_PROMPT:_ Every line below must come back exactly as it stands, with the images omitted.

_SOURCE DATA:_
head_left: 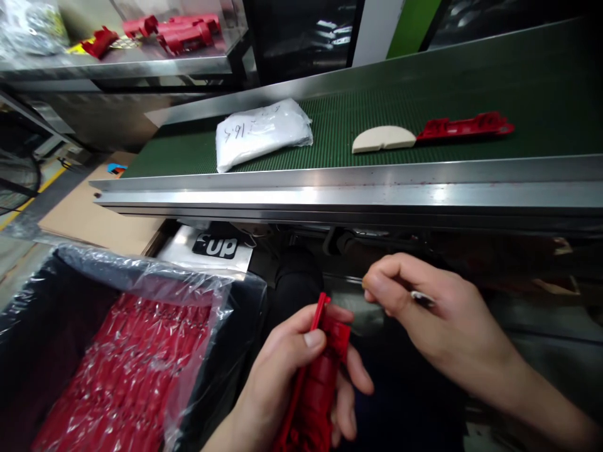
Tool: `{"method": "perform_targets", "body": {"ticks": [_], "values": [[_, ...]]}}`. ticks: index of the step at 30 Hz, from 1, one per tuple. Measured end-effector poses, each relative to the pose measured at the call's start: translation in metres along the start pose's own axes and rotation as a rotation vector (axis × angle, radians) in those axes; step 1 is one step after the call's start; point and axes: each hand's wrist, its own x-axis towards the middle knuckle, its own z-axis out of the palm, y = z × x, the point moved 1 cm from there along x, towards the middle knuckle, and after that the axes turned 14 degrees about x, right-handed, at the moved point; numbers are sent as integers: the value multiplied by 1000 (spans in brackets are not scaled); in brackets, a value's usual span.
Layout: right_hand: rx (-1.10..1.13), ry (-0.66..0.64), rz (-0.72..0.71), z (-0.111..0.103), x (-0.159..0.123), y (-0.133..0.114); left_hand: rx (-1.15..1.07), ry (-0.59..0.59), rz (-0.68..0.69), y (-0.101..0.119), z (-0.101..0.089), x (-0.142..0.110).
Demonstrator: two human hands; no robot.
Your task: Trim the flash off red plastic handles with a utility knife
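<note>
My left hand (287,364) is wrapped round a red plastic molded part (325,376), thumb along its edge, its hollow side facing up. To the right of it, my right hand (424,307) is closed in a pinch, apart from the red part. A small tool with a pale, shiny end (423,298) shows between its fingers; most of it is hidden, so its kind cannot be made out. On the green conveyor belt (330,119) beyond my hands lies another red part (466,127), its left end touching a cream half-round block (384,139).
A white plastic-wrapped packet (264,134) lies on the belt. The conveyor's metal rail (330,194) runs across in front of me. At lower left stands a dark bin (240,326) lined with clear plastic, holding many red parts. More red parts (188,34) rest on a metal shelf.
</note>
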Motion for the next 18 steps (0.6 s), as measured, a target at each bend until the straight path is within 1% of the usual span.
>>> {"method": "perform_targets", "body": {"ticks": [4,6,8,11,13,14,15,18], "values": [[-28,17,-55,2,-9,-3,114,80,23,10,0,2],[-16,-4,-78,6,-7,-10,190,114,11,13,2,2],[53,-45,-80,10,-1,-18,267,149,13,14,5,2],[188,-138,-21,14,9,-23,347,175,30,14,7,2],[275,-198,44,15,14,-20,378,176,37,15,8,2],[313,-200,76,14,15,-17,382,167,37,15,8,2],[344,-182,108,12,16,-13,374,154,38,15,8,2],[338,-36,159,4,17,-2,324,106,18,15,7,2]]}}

_EXERCISE SOLUTION:_
head_left: 
Tool: `{"method": "perform_targets", "body": {"ticks": [_], "values": [[_, ...]]}}`. ticks: index of the step at 30 Hz, from 1, one per tuple. Measured end-effector poses, each relative to the pose measured at the call's start: translation in metres along the start pose's own axes and rotation as a rotation vector (axis × angle, radians) in those axes; step 1 is one step after the call's start; point and axes: each hand's wrist, its own x-axis towards the middle knuckle, its own z-axis out of the palm, y = z × x, the point moved 1 cm from there along x, towards the middle knuckle, and after that the axes turned 14 degrees about x, right-handed, at the moved point; numbers are sent as integers: the value multiplied by 1000 (spans in brackets are not scaled); in brackets, a value's usual span.
Layout: right_hand: rx (-1.10..1.13), ry (-0.66..0.64), rz (-0.72..0.71), z (-0.111..0.103), x (-0.159..0.123), y (-0.133..0.114); left_hand: rx (-1.15..1.07), ry (-0.59..0.59), rz (-0.68..0.69), y (-0.101..0.119), z (-0.101..0.089), x (-0.142..0.110).
Demonstrator: two human hands; no robot.
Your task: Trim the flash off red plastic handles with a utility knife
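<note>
My left hand (287,364) is wrapped round a red plastic molded part (325,376), thumb along its edge, its hollow side facing up. To the right of it, my right hand (424,307) is closed in a pinch, apart from the red part. A small tool with a pale, shiny end (423,298) shows between its fingers; most of it is hidden, so its kind cannot be made out. On the green conveyor belt (330,119) beyond my hands lies another red part (466,127), its left end touching a cream half-round block (384,139).
A white plastic-wrapped packet (264,134) lies on the belt. The conveyor's metal rail (330,194) runs across in front of me. At lower left stands a dark bin (240,326) lined with clear plastic, holding many red parts. More red parts (188,34) rest on a metal shelf.
</note>
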Motion for the next 18 steps (0.6 s), as measured, a target at each bend until the straight path is within 1% of the usual span.
>>> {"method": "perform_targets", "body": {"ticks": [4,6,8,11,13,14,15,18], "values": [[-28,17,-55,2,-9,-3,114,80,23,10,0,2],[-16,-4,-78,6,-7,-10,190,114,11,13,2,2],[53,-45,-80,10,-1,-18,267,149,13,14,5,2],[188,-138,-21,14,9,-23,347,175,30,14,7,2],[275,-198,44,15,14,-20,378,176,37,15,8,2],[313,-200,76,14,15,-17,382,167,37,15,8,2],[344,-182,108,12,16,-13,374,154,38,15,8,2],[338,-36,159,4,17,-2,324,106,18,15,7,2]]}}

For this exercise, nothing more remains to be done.